▶ Work task
Output only the lines of the entries that follow, starting at the one with "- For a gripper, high" and running down to the one with "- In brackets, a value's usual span", both included and unchanged.

▶ Source records
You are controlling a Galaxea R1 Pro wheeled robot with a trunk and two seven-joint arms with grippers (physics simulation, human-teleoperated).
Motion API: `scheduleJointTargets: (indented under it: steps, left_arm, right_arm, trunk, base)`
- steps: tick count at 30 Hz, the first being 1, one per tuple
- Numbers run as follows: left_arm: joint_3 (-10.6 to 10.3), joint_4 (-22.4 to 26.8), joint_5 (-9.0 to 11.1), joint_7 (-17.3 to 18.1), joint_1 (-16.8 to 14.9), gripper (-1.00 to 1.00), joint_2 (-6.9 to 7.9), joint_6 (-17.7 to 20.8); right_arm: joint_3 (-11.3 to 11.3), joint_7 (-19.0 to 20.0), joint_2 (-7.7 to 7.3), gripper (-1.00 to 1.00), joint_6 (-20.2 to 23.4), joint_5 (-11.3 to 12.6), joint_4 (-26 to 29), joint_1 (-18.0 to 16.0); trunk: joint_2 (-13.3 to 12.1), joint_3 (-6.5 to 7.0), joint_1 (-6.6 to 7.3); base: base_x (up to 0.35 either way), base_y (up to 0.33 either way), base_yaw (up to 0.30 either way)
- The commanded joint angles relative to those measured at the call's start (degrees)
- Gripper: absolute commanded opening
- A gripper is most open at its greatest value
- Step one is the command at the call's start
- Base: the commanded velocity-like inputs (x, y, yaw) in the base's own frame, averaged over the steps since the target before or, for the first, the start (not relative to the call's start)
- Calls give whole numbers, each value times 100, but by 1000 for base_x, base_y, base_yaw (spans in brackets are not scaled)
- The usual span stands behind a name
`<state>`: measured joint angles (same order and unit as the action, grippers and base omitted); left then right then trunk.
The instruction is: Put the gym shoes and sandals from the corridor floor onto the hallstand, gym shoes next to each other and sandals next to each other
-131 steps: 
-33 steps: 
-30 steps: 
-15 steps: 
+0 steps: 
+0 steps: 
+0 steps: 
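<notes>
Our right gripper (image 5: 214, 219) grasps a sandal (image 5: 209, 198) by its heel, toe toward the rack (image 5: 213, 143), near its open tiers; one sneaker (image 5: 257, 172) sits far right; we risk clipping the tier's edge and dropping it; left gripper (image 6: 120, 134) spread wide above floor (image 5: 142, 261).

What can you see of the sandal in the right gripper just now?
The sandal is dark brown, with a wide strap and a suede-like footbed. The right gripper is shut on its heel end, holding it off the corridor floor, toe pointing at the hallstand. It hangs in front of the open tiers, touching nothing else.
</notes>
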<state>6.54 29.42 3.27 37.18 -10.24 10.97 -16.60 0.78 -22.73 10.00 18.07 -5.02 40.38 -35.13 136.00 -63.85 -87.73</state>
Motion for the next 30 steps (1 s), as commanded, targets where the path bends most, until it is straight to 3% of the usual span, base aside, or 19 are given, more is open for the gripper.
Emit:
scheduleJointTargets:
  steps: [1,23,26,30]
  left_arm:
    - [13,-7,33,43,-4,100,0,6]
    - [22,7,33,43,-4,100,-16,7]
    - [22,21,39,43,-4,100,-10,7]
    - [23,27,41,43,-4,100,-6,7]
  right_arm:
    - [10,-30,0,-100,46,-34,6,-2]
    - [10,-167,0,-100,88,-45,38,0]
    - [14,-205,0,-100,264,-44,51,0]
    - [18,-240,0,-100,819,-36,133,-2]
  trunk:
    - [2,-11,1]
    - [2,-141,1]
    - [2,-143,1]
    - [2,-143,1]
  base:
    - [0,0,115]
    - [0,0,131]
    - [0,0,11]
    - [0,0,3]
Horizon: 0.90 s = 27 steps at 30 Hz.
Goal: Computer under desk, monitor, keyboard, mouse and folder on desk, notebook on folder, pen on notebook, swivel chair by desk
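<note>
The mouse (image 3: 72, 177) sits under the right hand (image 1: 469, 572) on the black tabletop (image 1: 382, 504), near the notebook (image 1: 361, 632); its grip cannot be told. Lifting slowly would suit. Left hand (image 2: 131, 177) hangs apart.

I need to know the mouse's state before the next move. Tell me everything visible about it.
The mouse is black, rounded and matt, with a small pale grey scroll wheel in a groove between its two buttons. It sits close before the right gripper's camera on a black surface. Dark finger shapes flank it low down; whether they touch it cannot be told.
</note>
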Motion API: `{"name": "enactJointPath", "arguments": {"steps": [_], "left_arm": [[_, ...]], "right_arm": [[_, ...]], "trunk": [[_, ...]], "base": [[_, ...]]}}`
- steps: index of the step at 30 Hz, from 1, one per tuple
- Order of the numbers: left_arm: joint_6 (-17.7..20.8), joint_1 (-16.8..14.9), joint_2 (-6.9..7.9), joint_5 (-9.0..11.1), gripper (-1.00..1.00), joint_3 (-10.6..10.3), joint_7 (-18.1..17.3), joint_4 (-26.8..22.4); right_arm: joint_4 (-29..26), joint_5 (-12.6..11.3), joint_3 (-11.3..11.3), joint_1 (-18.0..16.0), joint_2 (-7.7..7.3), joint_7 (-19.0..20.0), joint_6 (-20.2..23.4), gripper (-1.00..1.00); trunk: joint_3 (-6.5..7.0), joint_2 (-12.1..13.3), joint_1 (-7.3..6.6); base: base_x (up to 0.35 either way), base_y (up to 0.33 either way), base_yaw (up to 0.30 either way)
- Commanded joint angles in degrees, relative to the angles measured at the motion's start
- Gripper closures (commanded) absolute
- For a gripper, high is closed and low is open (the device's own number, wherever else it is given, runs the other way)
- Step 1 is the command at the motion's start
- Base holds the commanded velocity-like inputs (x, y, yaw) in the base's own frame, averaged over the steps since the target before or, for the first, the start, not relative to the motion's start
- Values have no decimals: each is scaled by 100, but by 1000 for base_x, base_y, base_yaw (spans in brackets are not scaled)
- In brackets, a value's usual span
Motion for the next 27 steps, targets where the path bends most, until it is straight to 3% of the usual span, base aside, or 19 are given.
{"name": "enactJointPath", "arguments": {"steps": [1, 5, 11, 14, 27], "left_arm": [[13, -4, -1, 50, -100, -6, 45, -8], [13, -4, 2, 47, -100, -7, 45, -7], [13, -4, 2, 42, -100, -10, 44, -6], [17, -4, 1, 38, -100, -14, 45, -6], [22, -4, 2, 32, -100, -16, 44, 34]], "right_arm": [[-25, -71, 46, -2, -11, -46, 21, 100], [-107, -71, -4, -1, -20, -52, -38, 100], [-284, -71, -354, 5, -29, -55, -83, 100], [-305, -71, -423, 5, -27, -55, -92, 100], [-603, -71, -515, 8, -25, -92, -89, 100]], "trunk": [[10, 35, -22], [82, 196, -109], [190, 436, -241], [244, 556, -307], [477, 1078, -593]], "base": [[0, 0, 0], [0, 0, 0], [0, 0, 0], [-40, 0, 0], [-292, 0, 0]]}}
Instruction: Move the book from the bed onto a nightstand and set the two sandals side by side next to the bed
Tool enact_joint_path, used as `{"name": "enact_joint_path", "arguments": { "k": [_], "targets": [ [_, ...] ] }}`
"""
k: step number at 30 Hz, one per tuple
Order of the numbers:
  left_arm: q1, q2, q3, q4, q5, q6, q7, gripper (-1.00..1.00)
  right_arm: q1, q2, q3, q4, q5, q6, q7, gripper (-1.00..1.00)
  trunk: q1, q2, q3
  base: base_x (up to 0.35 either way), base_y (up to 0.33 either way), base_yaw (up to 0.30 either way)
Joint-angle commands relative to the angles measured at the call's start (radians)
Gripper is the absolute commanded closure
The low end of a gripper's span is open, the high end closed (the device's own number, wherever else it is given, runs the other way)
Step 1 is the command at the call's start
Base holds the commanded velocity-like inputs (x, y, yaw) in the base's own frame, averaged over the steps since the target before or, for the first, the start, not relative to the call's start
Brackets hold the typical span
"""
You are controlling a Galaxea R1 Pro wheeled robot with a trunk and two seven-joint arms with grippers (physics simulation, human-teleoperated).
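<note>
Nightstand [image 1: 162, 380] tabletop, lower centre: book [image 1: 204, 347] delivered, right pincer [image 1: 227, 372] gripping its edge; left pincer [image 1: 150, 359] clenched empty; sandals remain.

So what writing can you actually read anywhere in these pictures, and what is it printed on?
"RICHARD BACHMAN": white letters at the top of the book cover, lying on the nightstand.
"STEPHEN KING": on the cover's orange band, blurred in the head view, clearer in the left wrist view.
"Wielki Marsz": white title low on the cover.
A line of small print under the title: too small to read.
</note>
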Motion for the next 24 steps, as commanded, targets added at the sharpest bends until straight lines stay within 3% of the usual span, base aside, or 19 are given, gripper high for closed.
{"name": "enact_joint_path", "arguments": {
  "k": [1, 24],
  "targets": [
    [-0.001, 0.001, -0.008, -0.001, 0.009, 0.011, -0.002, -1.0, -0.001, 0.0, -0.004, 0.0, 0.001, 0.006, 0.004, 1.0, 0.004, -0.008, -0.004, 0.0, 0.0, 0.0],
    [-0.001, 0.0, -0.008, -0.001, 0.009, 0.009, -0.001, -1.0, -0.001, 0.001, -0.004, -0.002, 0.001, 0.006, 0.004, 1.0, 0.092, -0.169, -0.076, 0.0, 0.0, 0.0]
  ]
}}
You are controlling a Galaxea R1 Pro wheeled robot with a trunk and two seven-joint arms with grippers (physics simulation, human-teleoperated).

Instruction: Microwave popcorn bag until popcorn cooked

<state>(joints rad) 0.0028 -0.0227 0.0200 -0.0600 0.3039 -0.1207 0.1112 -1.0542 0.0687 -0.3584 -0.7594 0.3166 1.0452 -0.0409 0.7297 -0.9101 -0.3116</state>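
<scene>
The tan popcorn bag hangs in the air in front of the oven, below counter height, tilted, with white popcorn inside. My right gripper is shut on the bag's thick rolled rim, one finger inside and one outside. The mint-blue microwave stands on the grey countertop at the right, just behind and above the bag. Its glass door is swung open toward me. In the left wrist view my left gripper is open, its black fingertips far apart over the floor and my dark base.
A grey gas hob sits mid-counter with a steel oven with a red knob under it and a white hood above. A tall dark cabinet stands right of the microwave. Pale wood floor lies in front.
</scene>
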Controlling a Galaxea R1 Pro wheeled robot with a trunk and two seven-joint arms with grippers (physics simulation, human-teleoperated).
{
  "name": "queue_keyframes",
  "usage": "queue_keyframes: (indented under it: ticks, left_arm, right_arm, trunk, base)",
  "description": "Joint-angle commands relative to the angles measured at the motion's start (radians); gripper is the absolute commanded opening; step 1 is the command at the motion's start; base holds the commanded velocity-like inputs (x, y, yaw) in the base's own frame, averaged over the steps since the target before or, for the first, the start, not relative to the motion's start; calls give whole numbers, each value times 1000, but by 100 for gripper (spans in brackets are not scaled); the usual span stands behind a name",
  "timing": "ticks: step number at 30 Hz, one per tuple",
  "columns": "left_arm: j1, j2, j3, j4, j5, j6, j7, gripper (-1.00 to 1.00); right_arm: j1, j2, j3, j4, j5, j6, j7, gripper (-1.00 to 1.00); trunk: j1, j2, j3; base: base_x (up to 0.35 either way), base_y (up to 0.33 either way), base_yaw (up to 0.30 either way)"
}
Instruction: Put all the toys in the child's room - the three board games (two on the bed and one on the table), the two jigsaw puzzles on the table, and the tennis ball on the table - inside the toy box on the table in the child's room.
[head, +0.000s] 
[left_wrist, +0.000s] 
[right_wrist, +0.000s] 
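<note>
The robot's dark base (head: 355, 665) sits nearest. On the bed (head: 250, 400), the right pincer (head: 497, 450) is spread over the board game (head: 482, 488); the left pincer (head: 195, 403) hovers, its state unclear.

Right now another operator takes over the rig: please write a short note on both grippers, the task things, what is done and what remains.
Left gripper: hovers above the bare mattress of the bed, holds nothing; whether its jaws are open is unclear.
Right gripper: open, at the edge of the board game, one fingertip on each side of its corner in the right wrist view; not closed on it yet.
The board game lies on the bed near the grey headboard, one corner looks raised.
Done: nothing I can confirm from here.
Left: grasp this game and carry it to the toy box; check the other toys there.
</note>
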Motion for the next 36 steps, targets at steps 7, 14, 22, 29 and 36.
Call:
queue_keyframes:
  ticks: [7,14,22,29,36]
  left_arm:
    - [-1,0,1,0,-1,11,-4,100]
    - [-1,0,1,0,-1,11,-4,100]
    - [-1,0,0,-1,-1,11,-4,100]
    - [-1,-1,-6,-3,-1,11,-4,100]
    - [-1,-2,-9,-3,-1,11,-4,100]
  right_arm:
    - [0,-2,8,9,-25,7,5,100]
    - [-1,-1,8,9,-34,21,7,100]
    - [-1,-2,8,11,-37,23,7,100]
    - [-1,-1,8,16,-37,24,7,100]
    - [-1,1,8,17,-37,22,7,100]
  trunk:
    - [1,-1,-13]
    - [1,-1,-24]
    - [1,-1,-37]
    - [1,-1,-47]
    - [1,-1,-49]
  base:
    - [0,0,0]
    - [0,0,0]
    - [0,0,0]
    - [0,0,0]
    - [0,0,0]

▶ Expected output
- For a gripper, high is closed and low is open (the device's own number, wherever else it is given, runs the other way)
- Step 1 is the command at the motion's start
- Base holds the commanded velocity-like inputs (x, y, yaw) in the base's own frame, averaged over the steps since the target before or, for the first, the start, not relative to the motion's start
- Values have no decimals: each is scaled by 100, but by 1000 for base_x, base_y, base_yaw (spans in brackets are not scaled)
- In brackets, a value's usual span

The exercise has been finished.